Fig. 1: SlKYP and SlCMT3a are required for tomato growth, development and reproduction.
figure 1

a Mutants phenotypes. One-month-old plants, leaves from a single branch, flowers and fruits of WT and mutants were shown. b Venn diagrams showing overlap analysis of differentially expressed (DE) genes; kyp > WT, upregulated genes in kyp; cmt3a > WT, upregulated genes in cmt3a; WT > cmt3a, downregulated genes in cmt3a; WT > kyp, downregulated genes in kyp. The upregulated genes are not mis-annotated TEs because 271 of 340 cmt3a-upregulated genes and 289 of 362 kyp-upregulated genes are well annotated protein-coding sequences with high confidence (Supplementary Data 1 and 2). c Average DNA methylation levels across DE genes or random genes and flanking regions in WT and mutants. TSS and TTS indicate transcription start site and termination site, respectively. d Number of kyp hypoCHG DMRs and cmt3a hypoCHG DMRs within upstream 2 kb regions of DE genes or random genes. Y-axis represents the percentage of genes that have different numbers of DMRs in their upstream 2 kb regions. e Number of LTR TEs within upstream 2 kb regions of DE genes or random genes. Y-axis represents the percentage of genes that have different numbers of LTRs in their upstream 2 kb regions. T-tests are performed between DE genes and random genes and p-values are shown.

Corresponding to the proposed link of DMRs with CMT- and KYP-mediated effects on gene expression, there was a dramatic reduction of CHG methylation and a slight reduction of CHH methylation in the gene body and flanking region of upregulated genes in kyp and cmt3a compared with random genes (Fig. 1c). Consistent with this pattern, there were more hypoCHG DMRs (both kyp DMRs and cmt3a DMRs) in upregulated genes in mutants compared with random genes (Fig. 1d).
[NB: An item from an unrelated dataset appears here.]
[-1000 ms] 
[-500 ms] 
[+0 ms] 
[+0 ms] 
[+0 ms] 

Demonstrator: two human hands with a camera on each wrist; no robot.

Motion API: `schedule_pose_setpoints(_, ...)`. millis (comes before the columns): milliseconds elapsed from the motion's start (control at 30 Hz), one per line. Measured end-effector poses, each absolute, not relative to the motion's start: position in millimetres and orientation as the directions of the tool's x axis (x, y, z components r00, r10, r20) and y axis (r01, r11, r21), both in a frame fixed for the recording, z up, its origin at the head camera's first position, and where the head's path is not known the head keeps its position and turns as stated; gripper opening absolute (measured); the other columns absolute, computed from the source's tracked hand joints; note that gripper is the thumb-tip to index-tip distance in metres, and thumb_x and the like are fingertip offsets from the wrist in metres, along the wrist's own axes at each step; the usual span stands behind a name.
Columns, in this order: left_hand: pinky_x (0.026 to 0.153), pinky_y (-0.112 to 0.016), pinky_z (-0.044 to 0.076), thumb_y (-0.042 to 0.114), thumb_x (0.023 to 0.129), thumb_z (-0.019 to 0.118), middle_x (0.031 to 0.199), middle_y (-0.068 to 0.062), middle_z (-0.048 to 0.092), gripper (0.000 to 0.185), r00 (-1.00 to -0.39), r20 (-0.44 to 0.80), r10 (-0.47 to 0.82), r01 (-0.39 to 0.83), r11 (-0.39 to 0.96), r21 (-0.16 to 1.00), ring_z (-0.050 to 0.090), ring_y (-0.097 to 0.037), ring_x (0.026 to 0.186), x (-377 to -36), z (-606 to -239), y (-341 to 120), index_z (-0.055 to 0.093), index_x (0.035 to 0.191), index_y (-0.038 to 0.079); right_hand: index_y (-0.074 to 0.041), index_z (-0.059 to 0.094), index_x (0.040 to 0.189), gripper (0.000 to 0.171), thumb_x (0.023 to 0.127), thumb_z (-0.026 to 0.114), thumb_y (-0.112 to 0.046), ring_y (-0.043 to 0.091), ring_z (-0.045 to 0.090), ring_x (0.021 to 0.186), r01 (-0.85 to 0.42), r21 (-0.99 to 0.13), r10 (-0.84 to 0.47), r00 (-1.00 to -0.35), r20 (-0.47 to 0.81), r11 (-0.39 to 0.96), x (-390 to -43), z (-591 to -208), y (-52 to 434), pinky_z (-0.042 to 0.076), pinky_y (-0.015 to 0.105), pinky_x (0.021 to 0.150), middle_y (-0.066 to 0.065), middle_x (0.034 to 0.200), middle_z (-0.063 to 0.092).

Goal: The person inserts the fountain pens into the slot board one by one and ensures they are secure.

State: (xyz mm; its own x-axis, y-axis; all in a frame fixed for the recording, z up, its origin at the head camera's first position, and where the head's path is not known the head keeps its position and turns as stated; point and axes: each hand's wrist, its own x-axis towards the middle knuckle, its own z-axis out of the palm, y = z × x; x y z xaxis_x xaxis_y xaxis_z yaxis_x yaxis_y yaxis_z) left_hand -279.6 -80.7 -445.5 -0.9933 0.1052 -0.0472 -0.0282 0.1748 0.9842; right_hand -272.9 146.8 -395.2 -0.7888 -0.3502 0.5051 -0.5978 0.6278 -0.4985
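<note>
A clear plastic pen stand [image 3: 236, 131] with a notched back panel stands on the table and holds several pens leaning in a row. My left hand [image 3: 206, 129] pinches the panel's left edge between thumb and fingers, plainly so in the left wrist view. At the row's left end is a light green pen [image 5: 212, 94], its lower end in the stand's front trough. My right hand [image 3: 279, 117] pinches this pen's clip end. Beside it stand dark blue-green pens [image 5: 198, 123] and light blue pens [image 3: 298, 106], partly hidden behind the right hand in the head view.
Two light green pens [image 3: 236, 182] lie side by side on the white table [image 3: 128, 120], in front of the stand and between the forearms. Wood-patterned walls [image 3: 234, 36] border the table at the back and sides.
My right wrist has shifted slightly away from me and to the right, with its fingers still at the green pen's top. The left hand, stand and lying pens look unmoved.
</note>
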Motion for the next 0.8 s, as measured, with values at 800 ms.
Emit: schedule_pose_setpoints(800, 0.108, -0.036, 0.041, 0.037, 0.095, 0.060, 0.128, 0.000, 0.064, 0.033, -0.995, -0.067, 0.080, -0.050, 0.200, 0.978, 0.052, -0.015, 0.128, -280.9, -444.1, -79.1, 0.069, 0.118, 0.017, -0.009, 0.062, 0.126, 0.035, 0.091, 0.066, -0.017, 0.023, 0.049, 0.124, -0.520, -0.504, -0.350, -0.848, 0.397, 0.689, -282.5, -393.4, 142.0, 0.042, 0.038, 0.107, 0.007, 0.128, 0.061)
It is likely that the CMT- and KYP-mediated DMRs and differentially expressed genes are related to TEs. The pericentric distribution of CMT-dependent CHG methylation and KYP-dependent CHG and CHH methylation (Supplementary Figs. 5d,e and S6), for example, coincides with the chromosomal distribution of Gypsy and Copia LTR elements identified by RepeatModeler25 and anti-correlates with the distribution of TIR elements and protein-coding genes (Supplementary Fig. 7). In addition, the overexpressed genes were more associated with LTR TEs than the random genes (Fig. 1e and Supplementary Fig. 8).

KYP/CMT3a and RdDM in pericentric and distal chromatin

Therefore, to better understand CMT- and KYP-dependent CHG and CHH methylation, we analyzed the methylation pattern of TEs in the wild type and mutant plants. As the tomato chromosomes are predominantly pericentric heterochromatin we looked separately at the pericentric and distal chromosome regions (Fig. 2 and Supplementary Figs. 6 and 9). For comparison, we include data from an RdDM-defective nrpd1 mutant that has a greater effect on CHH methylation in the distal chromosome arms than in the pericentric region15.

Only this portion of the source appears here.